Back on the street, she blasted off in the
direction of Micah’s house.
Trace lay on a giant, narrow slab of cypress. The
wood was strong as stone, which was good, because if Trace lost his
shit again—which was a distinct possibility—he needed to know the
table wouldn’t break.
The chains securing his wrists and ankles,
on the other hand . . .? Yeah, those he would be
able to snap as easily as chicken bones.
His chest still ached like a motherfucker,
but at least he no longer felt like he was on a final countdown to
detonation. The agony that had nearly cost him his dearest
friends—and their neighborhood—a few minutes ago still simmered
inside his soul, but, at least for the moment, they weren’t in
immediate danger.
Warm fingers caressed his palm, and he
curled his hand around Sam’s. She stood silently at his side, her
gaze filled with concern and compassion as Micah busied himself
somewhere out of his periphery.
Micah had made him take off his shirt, but
he still wore pants. Not that it would have mattered if he’d been
naked. Nudity wasn’t something to be ashamed of in this house. Not
with all the exhibitionist three-ways he’d had with them.

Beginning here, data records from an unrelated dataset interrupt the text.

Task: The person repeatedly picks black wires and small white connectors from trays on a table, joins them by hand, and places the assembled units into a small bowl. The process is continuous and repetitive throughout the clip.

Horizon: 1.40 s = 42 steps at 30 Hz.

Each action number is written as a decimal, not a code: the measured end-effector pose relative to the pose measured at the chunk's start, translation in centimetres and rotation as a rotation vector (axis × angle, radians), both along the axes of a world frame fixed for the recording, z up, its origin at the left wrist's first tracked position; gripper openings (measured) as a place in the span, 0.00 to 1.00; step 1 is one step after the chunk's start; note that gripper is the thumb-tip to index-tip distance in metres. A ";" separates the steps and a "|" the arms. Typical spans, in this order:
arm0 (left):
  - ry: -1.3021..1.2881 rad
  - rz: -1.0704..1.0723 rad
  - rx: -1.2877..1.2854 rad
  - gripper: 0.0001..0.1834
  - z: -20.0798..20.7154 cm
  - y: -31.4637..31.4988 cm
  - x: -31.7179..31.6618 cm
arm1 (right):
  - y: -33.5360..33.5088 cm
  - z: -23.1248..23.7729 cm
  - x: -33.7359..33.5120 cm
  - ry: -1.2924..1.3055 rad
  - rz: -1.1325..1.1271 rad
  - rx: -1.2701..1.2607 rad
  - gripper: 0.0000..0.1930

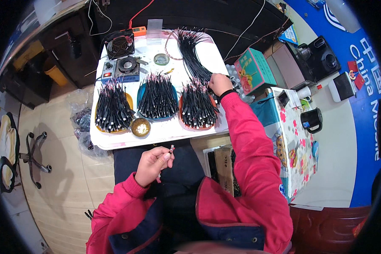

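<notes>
Black cables (189,53) — bunched on the worktop (156,139), long axis running forward and slightly left from the curled fingers of the right hand (220,84), nearer than the left hand (155,163). Cannot tell if pinching any. On the left, fingers pressed together around a small metal-tipped piece (172,148).

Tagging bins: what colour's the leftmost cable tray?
The leftmost cable tray is yellow; best seen in the head view.
</notes>
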<state>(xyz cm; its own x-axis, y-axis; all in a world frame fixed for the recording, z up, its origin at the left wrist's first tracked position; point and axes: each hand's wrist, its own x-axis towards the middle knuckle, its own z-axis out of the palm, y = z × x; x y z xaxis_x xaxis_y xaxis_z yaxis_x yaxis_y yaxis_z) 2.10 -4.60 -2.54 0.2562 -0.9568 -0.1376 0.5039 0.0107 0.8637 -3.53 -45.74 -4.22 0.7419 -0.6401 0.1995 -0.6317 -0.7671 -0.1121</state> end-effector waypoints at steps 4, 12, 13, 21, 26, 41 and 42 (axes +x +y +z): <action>0.002 0.014 -0.001 0.09 0.2 0.2 0.2 | 1.0 4.0 -1.2 -0.212 -0.011 0.064 0.11; 0.296 0.049 -0.245 0.09 4.4 -1.8 0.4 | 21.0 11.0 -9.1 -0.589 0.206 0.402 0.03; 0.286 0.086 -0.264 0.08 5.1 -2.1 0.8 | 24.8 10.3 -10.3 -0.573 0.227 0.509 0.06; -0.013 0.446 -0.461 0.08 7.9 -0.8 4.7 | 33.1 -0.1 -14.1 -0.184 0.459 0.728 0.10; -0.058 0.362 -0.381 0.06 6.1 2.0 0.7 | 29.9 1.6 -12.2 -0.392 0.428 0.897 0.10; -0.319 0.176 -0.188 0.09 4.2 3.6 -2.4 | 27.4 9.6 -6.8 -1.072 0.360 1.237 0.07; -0.233 0.225 -0.195 0.09 4.3 3.3 -2.2 | 27.4 9.4 -6.9 -1.044 0.374 1.210 0.07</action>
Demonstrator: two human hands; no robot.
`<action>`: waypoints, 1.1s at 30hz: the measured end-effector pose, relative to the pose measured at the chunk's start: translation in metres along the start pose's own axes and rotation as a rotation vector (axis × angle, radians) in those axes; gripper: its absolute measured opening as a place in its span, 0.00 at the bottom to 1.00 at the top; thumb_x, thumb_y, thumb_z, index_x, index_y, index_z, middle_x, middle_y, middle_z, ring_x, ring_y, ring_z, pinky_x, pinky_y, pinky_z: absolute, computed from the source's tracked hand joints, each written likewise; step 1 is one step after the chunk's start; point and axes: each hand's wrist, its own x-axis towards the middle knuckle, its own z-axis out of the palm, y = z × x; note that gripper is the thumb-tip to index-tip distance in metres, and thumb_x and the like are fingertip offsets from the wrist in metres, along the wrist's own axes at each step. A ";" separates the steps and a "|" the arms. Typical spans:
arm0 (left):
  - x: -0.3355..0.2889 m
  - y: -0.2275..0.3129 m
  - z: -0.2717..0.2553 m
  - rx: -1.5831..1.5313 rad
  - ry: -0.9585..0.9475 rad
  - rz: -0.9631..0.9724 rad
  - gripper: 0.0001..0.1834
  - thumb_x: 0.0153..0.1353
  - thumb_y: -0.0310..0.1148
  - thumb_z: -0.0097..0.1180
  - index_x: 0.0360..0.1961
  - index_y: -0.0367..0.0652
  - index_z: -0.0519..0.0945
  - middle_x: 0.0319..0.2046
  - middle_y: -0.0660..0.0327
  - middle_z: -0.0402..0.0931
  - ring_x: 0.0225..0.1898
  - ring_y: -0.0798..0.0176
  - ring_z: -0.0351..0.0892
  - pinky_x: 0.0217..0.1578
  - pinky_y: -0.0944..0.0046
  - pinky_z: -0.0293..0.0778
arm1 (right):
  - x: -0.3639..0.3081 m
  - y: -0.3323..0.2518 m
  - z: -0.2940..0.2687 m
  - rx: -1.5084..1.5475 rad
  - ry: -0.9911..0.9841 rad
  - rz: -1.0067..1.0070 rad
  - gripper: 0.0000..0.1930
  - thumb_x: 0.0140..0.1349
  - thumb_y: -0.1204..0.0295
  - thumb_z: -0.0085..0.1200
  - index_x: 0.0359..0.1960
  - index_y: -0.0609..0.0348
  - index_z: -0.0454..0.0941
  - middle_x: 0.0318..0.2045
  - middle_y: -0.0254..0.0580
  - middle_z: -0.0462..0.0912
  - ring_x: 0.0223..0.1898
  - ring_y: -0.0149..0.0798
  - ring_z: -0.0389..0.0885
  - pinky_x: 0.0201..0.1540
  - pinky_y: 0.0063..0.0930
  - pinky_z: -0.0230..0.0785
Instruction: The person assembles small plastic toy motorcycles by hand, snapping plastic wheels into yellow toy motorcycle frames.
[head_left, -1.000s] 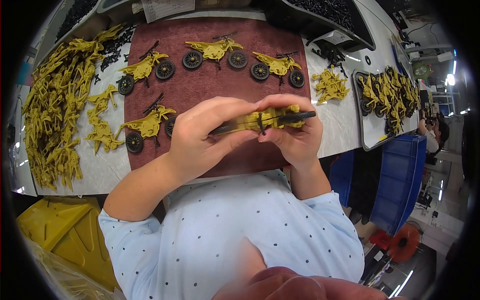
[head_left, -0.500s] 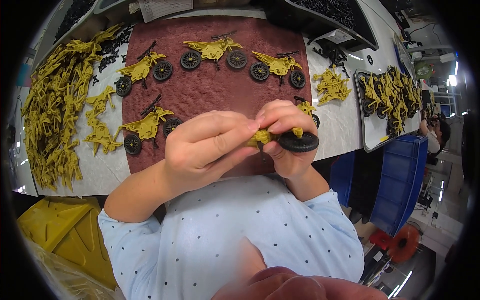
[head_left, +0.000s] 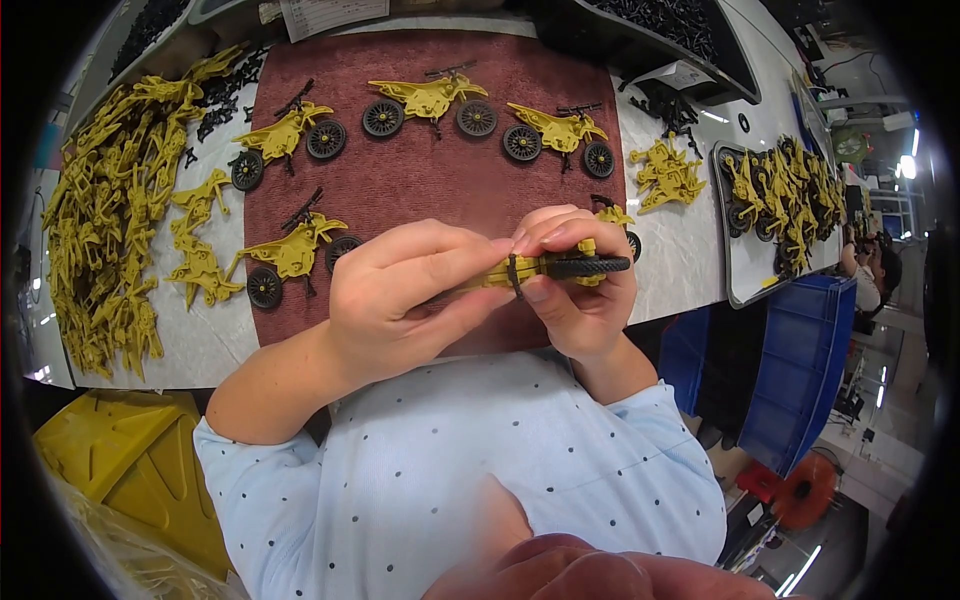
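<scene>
Both my hands hold one yellow toy motorcycle [head_left: 497,272] above the near edge of a red cloth. My left hand [head_left: 405,285] pinches its yellow body, most of which the fingers hide. My right hand [head_left: 580,300] grips the end with a black wheel [head_left: 590,267], which is seen nearly edge-on. A slim black part [head_left: 514,276] crosses the body between my fingertips. Beyond my hands, similar toy motorcycles lie on the cloth: one at the top middle [head_left: 428,100], one at the upper right [head_left: 558,132], and others at the left.
The red cloth [head_left: 420,185] covers the table's middle. Yellow body parts [head_left: 115,220] are heaped at the left, with a smaller pile [head_left: 665,175] right of the cloth. A tray [head_left: 738,285] of wheeled toys stands farther right. Black bins [head_left: 735,75] line the back; blue crates [head_left: 795,370] stand beside the table.
The toy motorcycle has turned in my hands, so its wheel now shows edge-on instead of its tilted face. My fingers have shifted slightly around it.
</scene>
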 end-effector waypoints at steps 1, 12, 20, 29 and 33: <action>0.000 0.000 0.000 0.010 0.000 0.007 0.19 0.44 0.19 0.67 0.41 0.34 0.82 0.32 0.55 0.80 0.29 0.61 0.80 0.29 0.67 0.75 | 0.000 0.000 0.000 0.017 0.002 0.023 0.15 0.56 0.81 0.60 0.44 0.62 0.70 0.38 0.45 0.78 0.41 0.41 0.77 0.45 0.33 0.71; 0.009 -0.019 -0.012 0.573 0.216 0.355 0.22 0.38 0.17 0.67 0.41 0.32 0.82 0.36 0.55 0.78 0.38 0.50 0.80 0.35 0.60 0.77 | -0.007 0.008 0.004 -0.165 0.367 0.054 0.34 0.51 0.63 0.69 0.54 0.61 0.63 0.48 0.42 0.69 0.50 0.32 0.68 0.47 0.25 0.66; 0.004 -0.026 -0.002 0.635 0.019 0.522 0.24 0.41 0.31 0.62 0.44 0.34 0.81 0.42 0.54 0.76 0.41 0.52 0.76 0.38 0.57 0.72 | -0.006 -0.003 0.015 -0.570 0.156 -0.042 0.15 0.51 0.79 0.67 0.40 0.61 0.76 0.32 0.40 0.82 0.32 0.35 0.81 0.35 0.25 0.74; 0.004 -0.008 -0.001 -0.800 0.118 -0.756 0.25 0.56 0.40 0.65 0.49 0.33 0.75 0.48 0.56 0.74 0.48 0.63 0.75 0.47 0.64 0.72 | -0.006 0.005 0.007 -0.453 0.157 -0.172 0.10 0.51 0.86 0.61 0.34 0.63 0.77 0.31 0.44 0.81 0.31 0.41 0.81 0.35 0.29 0.74; 0.004 -0.010 -0.010 -0.820 -0.047 -0.958 0.21 0.58 0.30 0.63 0.50 0.31 0.73 0.45 0.55 0.77 0.47 0.62 0.78 0.51 0.62 0.74 | -0.001 0.002 0.006 -0.429 0.028 -0.125 0.09 0.52 0.82 0.62 0.35 0.63 0.77 0.32 0.44 0.81 0.32 0.41 0.80 0.35 0.28 0.73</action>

His mind flashed to Cordray.
The thought of her name alone made the
pounding in his chest intensify.
He groaned, and Sam’s hand tightened around
his.
Being around Cordray was like being in the
presence of an aphrodisiac. Just the sound of her voice was enough
to make his pulse quicken. He longed to smell her dark scent. To
touch her black, silky hair. To taste her skin the way he’d tasted
her lips last night.
He closed his eyes and saw her face. She was
a vision. Her body a temple. He wanted to outline every one of her
tattoos with his tongue. Ink covered both of her arms, her hands,
her neck. Did she have tattoos elsewhere? Did she have them on her
stomach? Her hips? Her legs? Her breasts? He wanted to taste them
all.
His breathing deepened. His cock stiffened.

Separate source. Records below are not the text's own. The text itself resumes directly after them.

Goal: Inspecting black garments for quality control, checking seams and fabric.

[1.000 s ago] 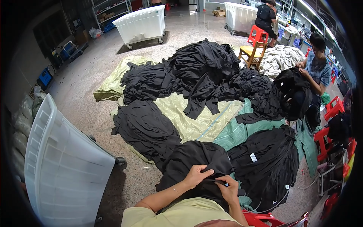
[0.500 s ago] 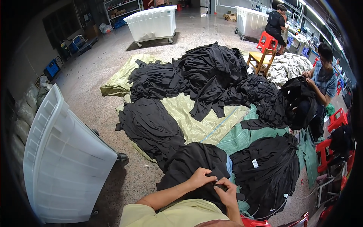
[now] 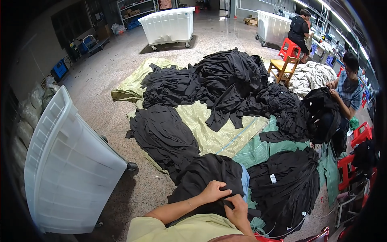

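A black garment (image 3: 205, 171) lies bunched over my lap, with a strip of light blue cloth (image 3: 245, 179) showing at its right side. My left hand (image 3: 215, 192) pinches the black cloth, thumb and fingers pressed together. Close beside it, my right hand (image 3: 237, 209) is closed on the same garment, its fingers curled. A dark, blunt end (image 3: 254, 212) sticks out by the right hand's outer side; I cannot make out whether it is cloth or a tool. The fingertips partly hide the spot being handled.
Heaps of black garments (image 3: 229, 74) lie ahead on yellow (image 3: 197, 125) and green sheets (image 3: 256, 151). More black garments (image 3: 284, 189) fan out at my right. A white wheeled bin (image 3: 76, 169) stands left. A co-worker (image 3: 350, 84) handles black cloth at the right, near a wooden chair (image 3: 283, 69).
My right hand has turned slightly and drawn in toward me, its fingers more curled. The left hand stays nearly in place on the garment. The whole view has shifted a little.
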Demonstrator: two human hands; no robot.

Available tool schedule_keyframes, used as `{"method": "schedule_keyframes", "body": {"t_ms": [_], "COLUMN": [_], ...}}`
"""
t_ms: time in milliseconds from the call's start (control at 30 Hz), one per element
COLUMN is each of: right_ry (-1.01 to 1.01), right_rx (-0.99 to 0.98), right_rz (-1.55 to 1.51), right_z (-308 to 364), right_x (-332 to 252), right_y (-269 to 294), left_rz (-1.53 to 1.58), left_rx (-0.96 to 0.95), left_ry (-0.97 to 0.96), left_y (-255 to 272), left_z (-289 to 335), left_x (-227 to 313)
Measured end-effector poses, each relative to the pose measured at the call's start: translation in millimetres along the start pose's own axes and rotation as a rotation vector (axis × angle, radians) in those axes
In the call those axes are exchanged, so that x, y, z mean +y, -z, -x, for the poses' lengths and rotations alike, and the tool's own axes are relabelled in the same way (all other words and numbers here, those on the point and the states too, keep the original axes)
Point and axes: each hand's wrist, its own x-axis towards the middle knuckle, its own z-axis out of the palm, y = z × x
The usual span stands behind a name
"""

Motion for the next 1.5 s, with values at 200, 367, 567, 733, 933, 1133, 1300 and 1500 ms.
{"method": "schedule_keyframes", "body": {"t_ms": [200, 367, 567, 733, 933, 1133, 1300, 1500], "right_ry": [-0.067, -0.029, -0.015, -0.01, -0.064, -0.067, -0.089, -0.215], "right_rx": [0.119, 0.193, 0.208, 0.157, 0.063, 0.131, 0.068, 0.075], "right_rz": [0.061, 0.082, 0.075, 0.056, 0.069, 0.043, 0.031, -0.092], "right_z": [0.1, 5.4, -0.1, -2.4, 6.3, 9.8, 4.4, 6.1], "right_x": [-0.5, 8.7, 4.3, 3.5, 1.3, 3.6, 0.5, 12.2], "right_y": [-2.3, -6.7, -3.3, -2.4, -5.7, -9.9, -1.7, -3.1], "left_rz": [0.351, 0.175, 0.519, 0.553, 0.195, 0.007, 0.141, 0.096], "left_rx": [-0.235, -0.363, -0.26, -0.195, -0.342, -0.264, -0.126, -0.172], "left_ry": [0.11, 0.058, 0.2, 0.238, 0.033, -0.162, -0.149, -0.226], "left_y": [10.0, 20.1, -2.7, 3.2, 23.2, 17.2, 4.0, 10.2], "left_z": [0.5, -2.9, 11.7, 11.8, 9.1, 15.2, 22.2, 22.0], "left_x": [-10.5, -1.8, -15.3, -7.9, -7.0, -6.1, -21.3, -7.3]}}
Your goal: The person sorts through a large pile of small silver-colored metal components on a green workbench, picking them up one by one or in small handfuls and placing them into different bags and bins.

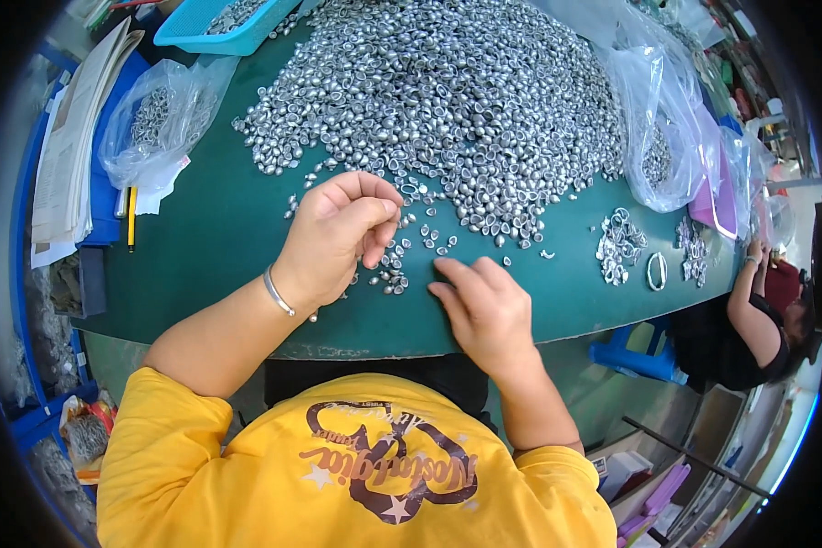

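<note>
A large heap of small silver-grey metal pieces (pixel 447 100), rounded and hollow like little cups, covers the far middle of the green table (pixel 201 265). My left hand (pixel 342 228) is raised over the near edge of the heap, thumb and fingers curled together; what they hold, if anything, is hidden. Below it lies a small loose group of the same pieces (pixel 393 281). My right hand (pixel 489 310) rests low over the table, its thumb and index finger slightly apart with nothing visible between them. Its fingertips are close to a few scattered pieces (pixel 441 251).
Clear plastic bags of parts flank the heap, one left (pixel 160 119), one right (pixel 653 137). A blue basket (pixel 215 36) stands far left. Sorted metal piles (pixel 621 242) and a ring-shaped piece (pixel 657 271) lie right. Another person (pixel 758 315) sits beyond a blue stool (pixel 637 354).
</note>
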`<state>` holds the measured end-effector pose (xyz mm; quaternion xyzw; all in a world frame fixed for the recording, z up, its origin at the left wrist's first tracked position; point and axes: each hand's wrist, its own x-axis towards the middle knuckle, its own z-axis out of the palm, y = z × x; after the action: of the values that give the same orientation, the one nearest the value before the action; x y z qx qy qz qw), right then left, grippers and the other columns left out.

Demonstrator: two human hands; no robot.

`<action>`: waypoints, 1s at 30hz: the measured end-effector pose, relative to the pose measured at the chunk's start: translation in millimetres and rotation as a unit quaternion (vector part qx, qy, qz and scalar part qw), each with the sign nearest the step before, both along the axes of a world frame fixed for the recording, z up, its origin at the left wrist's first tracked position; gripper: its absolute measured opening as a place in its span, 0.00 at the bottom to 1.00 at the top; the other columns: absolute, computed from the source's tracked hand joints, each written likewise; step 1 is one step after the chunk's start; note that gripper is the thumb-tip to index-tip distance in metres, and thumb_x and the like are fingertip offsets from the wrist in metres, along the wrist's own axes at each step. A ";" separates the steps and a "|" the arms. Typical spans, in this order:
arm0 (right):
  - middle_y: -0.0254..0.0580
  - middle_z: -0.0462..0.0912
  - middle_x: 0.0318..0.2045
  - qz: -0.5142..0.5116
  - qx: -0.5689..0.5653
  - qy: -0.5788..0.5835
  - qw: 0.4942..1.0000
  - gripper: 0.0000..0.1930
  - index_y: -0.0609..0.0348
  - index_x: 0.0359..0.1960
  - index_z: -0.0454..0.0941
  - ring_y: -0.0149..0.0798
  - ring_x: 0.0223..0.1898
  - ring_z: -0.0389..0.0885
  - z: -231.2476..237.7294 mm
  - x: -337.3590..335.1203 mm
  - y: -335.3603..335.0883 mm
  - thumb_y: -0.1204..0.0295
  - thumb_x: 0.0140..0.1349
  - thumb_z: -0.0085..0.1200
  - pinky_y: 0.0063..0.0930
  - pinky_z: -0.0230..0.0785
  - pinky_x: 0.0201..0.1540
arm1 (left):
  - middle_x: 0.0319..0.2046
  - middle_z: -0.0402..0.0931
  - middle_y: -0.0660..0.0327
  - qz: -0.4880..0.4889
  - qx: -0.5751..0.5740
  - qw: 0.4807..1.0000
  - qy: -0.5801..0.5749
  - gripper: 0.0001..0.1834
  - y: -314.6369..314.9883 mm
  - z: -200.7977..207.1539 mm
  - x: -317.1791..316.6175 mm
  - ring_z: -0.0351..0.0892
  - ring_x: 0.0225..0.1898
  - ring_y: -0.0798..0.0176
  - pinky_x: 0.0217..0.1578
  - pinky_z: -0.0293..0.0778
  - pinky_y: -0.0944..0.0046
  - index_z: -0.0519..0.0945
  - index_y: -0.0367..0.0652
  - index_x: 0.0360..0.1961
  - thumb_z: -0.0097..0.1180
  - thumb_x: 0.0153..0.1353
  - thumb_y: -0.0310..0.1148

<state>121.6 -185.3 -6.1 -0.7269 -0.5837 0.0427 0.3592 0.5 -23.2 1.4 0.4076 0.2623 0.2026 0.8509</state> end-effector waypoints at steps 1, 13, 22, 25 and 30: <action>0.41 0.70 0.19 0.001 0.008 -0.046 0.999 0.09 0.59 0.33 0.79 0.42 0.20 0.70 -4.1 -2.3 3.7 0.79 0.48 0.62 0.30 0.65 0.22 | 0.24 0.73 0.61 0.009 0.008 1.000 0.022 0.06 -0.9 0.3 0.1 0.69 0.19 0.73 0.18 0.67 0.75 0.75 0.36 0.35 0.46 0.57 0.21; 0.38 0.70 0.19 -0.003 0.000 -0.068 0.998 0.07 0.57 0.31 0.79 0.41 0.21 0.72 1.2 26.3 12.1 0.79 0.48 0.59 0.31 0.67 0.24 | 0.25 0.68 0.60 -0.032 0.714 0.694 0.084 0.07 -13.5 -15.3 7.3 0.70 0.28 0.58 0.30 0.68 0.63 0.80 0.41 0.28 0.61 0.46 0.21; 0.27 0.75 0.23 -0.043 0.056 0.647 0.759 0.02 0.64 0.30 0.77 0.22 0.19 0.68 18.0 46.6 4.1 0.81 0.53 0.56 0.18 0.62 0.21 | 0.28 0.73 0.63 0.007 0.371 0.927 0.055 0.01 -3.7 -0.5 13.3 0.70 0.25 0.73 0.25 0.67 0.73 0.75 0.38 0.30 0.53 0.57 0.23; 0.31 0.77 0.22 -0.033 -0.056 0.343 0.937 0.03 0.62 0.29 0.78 0.25 0.19 0.71 11.8 30.5 12.7 0.78 0.53 0.58 0.19 0.63 0.20 | 0.27 0.74 0.65 -0.042 0.019 0.999 0.009 0.02 20.3 -1.2 3.7 0.66 0.22 0.78 0.22 0.65 0.77 0.75 0.38 0.32 0.52 0.56 0.22; 0.38 0.75 0.19 0.050 -0.047 -0.097 0.993 0.03 0.58 0.28 0.79 0.31 0.17 0.71 2.0 27.6 21.0 0.78 0.52 0.60 0.22 0.63 0.20 | 0.20 0.66 0.61 0.013 0.661 0.745 0.084 0.06 1.1 -11.4 12.1 0.69 0.23 0.62 0.24 0.66 0.65 0.78 0.42 0.27 0.63 0.47 0.26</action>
<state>149.2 -164.4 -4.1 -0.7138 -0.6487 0.0172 0.2634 12.6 -22.1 -10.0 0.8802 0.1379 0.3012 0.3400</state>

The ache in his chest ebbed.
Thinking about Cordray was a good thing.
Very good. His body liked it.
He
liked it.
“Open your eyes.” Micah’s strong, commanding
voice bit into his fantasy, and his eyelids flashed open.

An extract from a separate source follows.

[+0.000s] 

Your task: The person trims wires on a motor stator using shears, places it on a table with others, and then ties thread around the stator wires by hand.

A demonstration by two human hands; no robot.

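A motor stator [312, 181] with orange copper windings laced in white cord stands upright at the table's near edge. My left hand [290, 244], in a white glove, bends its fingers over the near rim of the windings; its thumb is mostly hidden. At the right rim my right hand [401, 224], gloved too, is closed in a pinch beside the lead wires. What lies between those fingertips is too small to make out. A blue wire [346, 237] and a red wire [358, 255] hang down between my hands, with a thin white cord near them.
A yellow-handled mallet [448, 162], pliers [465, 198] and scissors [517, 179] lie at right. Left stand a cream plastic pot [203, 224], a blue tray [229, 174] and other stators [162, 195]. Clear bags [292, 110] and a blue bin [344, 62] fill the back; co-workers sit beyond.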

Only to come face to face with his greatest
fear.
Micah waved a flaming baton in front of him,
it’s blue flame deceptively serene. Trace knew the damage fire
could do. He knew it all too well. Maybe it looked pretty—benign
even—but that shit was just smoke and mirrors hiding the danger
lurking in the shadows.
His heart hammered.
His body trembled.
Perspiration broke over his chest and
stomach.
Micah wore a glove on his left hand and
reached to the side to grab a second baton, but this one wasn’t
lit. He tucked it between the third and fourth fingers of the same
hand holding the flaming baton, angling each away from the other
the way an xylophone player holds a pair of mallets in one
hand.
“What happened upstairs—the way you reacted
to the flambé— gave me an idea.” Micah eyed Trace’s stomach as he
smoothed his gloved hand over his skin.
Trace was practically panting now, his
exhales coming in abrupt, urgent puffs.
“M-master . . . please . . .”
“You’re afraid of fire, aren’t you,
Trace?”
He gulped, and his dry tongue stuck to the
roof of his mouth, almost making him gag.
“Answer me.” Micah bobbed his head toward
Sam, who drew her hand out of Trace’s and took a step back.
“Y-yes, Master.”
As long as the fire was small and contained
or he was able to get away, it was all good. But chain him to a
table so he had no control and couldn’t flee, and then wave a
burning cotton ball in front of him? Forget about it. Even the
smallest, most innocuous flame became an inferno. One that made him
feel like he was stuck inside a burning building with no way
out.
As his agonizing past erupted inside his
mind, an almost equally destructive detonation of emotional and
sensual overload gripped him. Every sense was heightened. Every
nervous response magnified. Things that would have been merely a
nuisance a month ago were now either festering sores or cause for
cosmic levels of rapture.
Cordray, for example. Less than three weeks
ago, she’d been an annoyance. Now she was an addiction. Even now,
with terror-inducing flames dancing in front of his face, the
thought of her beneath him as he took pleasure from her body
rocketed a sense of calm through his blood.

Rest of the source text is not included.